What is expected:
Would you please copy every line of the material that follows, exactly as it reads?

Available data:
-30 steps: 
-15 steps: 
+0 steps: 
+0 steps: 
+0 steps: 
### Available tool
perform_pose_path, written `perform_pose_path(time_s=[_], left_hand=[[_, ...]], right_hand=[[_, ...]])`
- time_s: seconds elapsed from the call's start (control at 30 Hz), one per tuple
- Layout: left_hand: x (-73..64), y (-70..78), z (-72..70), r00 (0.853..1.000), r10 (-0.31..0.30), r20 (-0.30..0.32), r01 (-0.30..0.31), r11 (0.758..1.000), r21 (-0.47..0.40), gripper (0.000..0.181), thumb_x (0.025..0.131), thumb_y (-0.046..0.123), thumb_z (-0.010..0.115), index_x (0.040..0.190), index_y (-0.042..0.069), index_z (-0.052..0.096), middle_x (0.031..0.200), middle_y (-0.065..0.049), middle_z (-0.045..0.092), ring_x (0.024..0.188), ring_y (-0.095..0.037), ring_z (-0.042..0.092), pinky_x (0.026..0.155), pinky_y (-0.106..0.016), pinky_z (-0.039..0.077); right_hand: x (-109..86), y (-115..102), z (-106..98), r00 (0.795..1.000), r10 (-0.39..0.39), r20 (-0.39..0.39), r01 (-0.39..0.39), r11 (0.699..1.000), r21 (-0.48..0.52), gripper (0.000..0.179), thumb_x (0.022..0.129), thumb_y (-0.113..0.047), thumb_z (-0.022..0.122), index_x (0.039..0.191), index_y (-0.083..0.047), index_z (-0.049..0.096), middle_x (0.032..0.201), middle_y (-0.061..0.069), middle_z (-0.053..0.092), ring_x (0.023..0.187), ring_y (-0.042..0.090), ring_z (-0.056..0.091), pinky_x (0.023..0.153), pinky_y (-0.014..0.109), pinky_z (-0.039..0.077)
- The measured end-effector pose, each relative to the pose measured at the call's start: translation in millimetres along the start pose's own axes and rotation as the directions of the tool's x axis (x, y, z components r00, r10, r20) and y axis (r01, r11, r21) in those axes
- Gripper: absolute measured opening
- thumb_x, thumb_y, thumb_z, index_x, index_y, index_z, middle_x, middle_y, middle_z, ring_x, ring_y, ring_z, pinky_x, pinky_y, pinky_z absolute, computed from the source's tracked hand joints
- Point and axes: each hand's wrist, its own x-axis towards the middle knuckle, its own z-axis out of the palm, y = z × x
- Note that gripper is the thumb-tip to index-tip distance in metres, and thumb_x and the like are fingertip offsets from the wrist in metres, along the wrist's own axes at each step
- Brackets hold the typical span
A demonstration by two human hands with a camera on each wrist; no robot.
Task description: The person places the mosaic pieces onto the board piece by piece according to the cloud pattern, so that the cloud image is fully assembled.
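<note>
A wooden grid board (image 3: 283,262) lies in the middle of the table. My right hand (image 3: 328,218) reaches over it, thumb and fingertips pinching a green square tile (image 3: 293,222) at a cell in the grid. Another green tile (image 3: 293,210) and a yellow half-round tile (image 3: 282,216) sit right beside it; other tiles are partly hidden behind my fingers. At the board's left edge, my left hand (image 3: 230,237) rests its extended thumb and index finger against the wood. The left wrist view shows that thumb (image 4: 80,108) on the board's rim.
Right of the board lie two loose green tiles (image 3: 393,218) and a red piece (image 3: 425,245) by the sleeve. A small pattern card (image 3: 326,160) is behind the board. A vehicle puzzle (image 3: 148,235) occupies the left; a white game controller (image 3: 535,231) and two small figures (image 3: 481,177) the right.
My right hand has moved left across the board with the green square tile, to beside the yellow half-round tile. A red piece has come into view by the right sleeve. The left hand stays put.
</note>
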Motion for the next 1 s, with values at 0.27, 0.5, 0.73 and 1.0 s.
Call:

Solution to this task:
-30 steps: 
-15 steps: 
+0 steps: 
+0 steps: 
+0 steps: 
### Available tool
perform_pose_path, written `perform_pose_path(time_s=[_], left_hand=[[_, ...]], right_hand=[[_, ...]])`
- time_s: seconds elapsed from the call's start (control at 30 Hz), one per tuple
- Layout: left_hand: x (-73..64), y (-70..78), z (-72..70), r00 (0.853..1.000), r10 (-0.31..0.30), r20 (-0.30..0.32), r01 (-0.30..0.31), r11 (0.758..1.000), r21 (-0.47..0.40), gripper (0.000..0.181), thumb_x (0.025..0.131), thumb_y (-0.046..0.123), thumb_z (-0.010..0.115), index_x (0.040..0.190), index_y (-0.042..0.069), index_z (-0.052..0.096), middle_x (0.031..0.200), middle_y (-0.065..0.049), middle_z (-0.045..0.092), ring_x (0.024..0.188), ring_y (-0.095..0.037), ring_z (-0.042..0.092), pinky_x (0.026..0.155), pinky_y (-0.106..0.016), pinky_z (-0.039..0.077); right_hand: x (-109..86), y (-115..102), z (-106..98), r00 (0.795..1.000), r10 (-0.39..0.39), r20 (-0.39..0.39), r01 (-0.39..0.39), r11 (0.699..1.000), r21 (-0.48..0.52), gripper (0.000..0.179), thumb_x (0.022..0.129), thumb_y (-0.113..0.047), thumb_z (-0.022..0.122), index_x (0.039..0.191), index_y (-0.083..0.047), index_z (-0.049..0.096), middle_x (0.032..0.201), middle_y (-0.061..0.069), middle_z (-0.053..0.092), ring_x (0.023..0.187), ring_y (-0.042..0.090), ring_z (-0.056..0.091), pinky_x (0.023..0.153), pinky_y (-0.014..0.109), pinky_z (-0.039..0.077)
- The measured end-effector pose, each relative to the pose measured at the call's start: translation in millimetres along the start pose's own axes and rotation as the directions of the tool's x axis (x, y, z components r00, r10, r20) and y axis (r01, r11, r21) in those axes
- Gripper: absolute measured opening
- thumb_x, thumb_y, thumb_z, index_x, index_y, index_z, middle_x, middle_y, middle_z, ring_x, ring_y, ring_z, pinky_x, pinky_y, pinky_z absolute, computed from the source's tracked hand joints
- Point and axes: each hand's wrist, its own x-axis towards the middle knuckle, its own z-axis out of the palm, y = z × x
- Note that gripper is the thumb-tip to index-tip distance in metres, and thumb_x and the like are fingertip offsets from the wrist in metres, along the wrist's own axes at each step
- Brackets hold the typical span
A demonstration by two human hands with a camera on each wrist; no robot.
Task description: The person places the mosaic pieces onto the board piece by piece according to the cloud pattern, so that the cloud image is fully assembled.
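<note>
A wooden grid board (image 3: 283,262) lies in the middle of the table. My right hand (image 3: 328,218) reaches over it, thumb and fingertips pinching a green square tile (image 3: 293,222) at a cell in the grid. Another green tile (image 3: 293,210) and a yellow half-round tile (image 3: 282,216) sit right beside it; other tiles are partly hidden behind my fingers. At the board's left edge, my left hand (image 3: 230,237) rests its extended thumb and index finger against the wood. The left wrist view shows that thumb (image 4: 80,108) on the board's rim.
Right of the board lie two loose green tiles (image 3: 393,218) and a red piece (image 3: 425,245) by the sleeve. A small pattern card (image 3: 326,160) is behind the board. A vehicle puzzle (image 3: 148,235) occupies the left; a white game controller (image 3: 535,231) and two small figures (image 3: 481,177) the right.
My right hand has moved left across the board with the green square tile, to beside the yellow half-round tile. A red piece has come into view by the right sleeve. The left hand stays put.
</note>
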Motion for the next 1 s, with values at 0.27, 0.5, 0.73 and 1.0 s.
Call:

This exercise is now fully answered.